WHAT YOU SHOULD DO: Your output should be the lines from the start of the data through the line containing "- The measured", exactly and nothing more.

DATASET CONTENT:
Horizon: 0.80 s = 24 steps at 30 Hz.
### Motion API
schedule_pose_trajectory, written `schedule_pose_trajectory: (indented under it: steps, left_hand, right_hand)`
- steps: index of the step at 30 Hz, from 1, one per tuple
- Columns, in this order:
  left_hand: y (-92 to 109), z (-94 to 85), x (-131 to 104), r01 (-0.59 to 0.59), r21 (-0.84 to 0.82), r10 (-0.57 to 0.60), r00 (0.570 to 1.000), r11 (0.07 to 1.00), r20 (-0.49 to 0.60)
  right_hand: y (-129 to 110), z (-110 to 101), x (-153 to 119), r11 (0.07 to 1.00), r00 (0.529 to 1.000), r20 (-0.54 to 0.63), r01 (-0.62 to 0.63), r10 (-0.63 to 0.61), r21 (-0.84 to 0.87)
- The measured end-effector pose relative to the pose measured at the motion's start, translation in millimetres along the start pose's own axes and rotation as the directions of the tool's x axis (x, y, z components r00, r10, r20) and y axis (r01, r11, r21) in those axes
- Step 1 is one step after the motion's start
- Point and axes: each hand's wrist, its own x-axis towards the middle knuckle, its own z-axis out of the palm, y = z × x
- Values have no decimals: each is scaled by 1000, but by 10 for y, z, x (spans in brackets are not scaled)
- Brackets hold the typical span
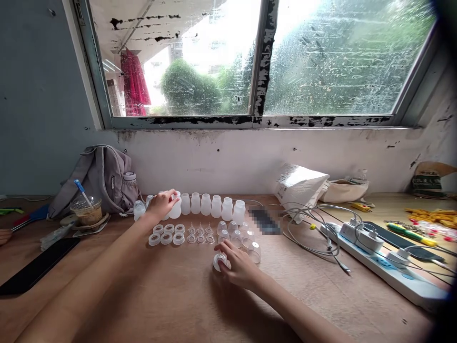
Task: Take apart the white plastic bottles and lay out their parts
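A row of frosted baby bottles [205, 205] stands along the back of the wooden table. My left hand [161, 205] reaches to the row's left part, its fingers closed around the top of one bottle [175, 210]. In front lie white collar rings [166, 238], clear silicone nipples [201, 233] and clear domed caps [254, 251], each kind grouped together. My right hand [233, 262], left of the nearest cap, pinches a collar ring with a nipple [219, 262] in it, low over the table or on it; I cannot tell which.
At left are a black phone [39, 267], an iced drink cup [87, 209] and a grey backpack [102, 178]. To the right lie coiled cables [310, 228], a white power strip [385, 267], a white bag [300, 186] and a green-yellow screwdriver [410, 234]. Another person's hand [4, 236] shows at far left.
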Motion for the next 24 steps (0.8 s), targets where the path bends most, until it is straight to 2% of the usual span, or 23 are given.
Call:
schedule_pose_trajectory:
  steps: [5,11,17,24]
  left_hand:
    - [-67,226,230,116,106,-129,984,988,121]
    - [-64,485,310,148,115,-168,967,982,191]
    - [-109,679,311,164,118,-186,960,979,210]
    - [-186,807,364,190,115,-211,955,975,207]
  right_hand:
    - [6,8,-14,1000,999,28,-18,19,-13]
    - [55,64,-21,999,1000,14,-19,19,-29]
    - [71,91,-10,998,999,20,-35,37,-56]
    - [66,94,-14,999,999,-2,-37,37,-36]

ANSWER TO THIS PROBLEM:
Horizon: 0.80 s = 24 steps at 30 Hz.
### Motion API
schedule_pose_trajectory, written `schedule_pose_trajectory: (indented under it: steps, left_hand, right_hand)`
- steps: index of the step at 30 Hz, from 1, one per tuple
- Columns, in this order:
  left_hand: y (-92 to 109), z (-94 to 85), x (-131 to 104), r01 (-0.59 to 0.59), r21 (-0.84 to 0.82), r10 (-0.57 to 0.60), r00 (0.570 to 1.000), r11 (0.07 to 1.00), r20 (-0.49 to 0.60)
  right_hand: y (-129 to 110), z (-110 to 101), x (-153 to 119), r11 (0.07 to 1.00), r00 (0.529 to 1.000), r20 (-0.54 to 0.63), r01 (-0.62 to 0.63), r10 (-0.63 to 0.61), r21 (-0.84 to 0.87)
- The measured end-effector pose relative to the pose measured at the motion's start, translation in millimetres along the start pose's own axes and rotation as the directions of the tool's x axis (x, y, z components r00, r10, r20) and y axis (r01, r11, r21) in those axes

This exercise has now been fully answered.